'''

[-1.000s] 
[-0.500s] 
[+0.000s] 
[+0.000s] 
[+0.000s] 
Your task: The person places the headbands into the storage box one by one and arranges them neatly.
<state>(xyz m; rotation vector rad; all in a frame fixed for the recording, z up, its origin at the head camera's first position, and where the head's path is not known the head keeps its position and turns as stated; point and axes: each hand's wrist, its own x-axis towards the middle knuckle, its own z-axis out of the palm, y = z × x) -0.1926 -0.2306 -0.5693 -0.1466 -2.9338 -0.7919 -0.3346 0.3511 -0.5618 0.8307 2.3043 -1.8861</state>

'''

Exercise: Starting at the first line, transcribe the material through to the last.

Result of the exercise:
[-1.000s] 
[-0.500s] 
[+0.000s] 
[+0.000s] 
[+0.000s] 
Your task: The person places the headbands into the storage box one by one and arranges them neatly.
<state>(xyz m; rotation vector rad; all in a frame fixed for the recording, z up, its origin at the head camera's first position, and where the head's path is not known the head keeps its position and turns as stated; point and axes: each hand's wrist, its own x-axis towards the middle knuckle, its own z-axis out of the palm, y = z × x) -0.1926 -0.2306 -0.5693 -0.1466 -2.9338 -0.7919 -0.3346 0.3511 -0.5618 0.8307 2.3043 -1.8861</state>

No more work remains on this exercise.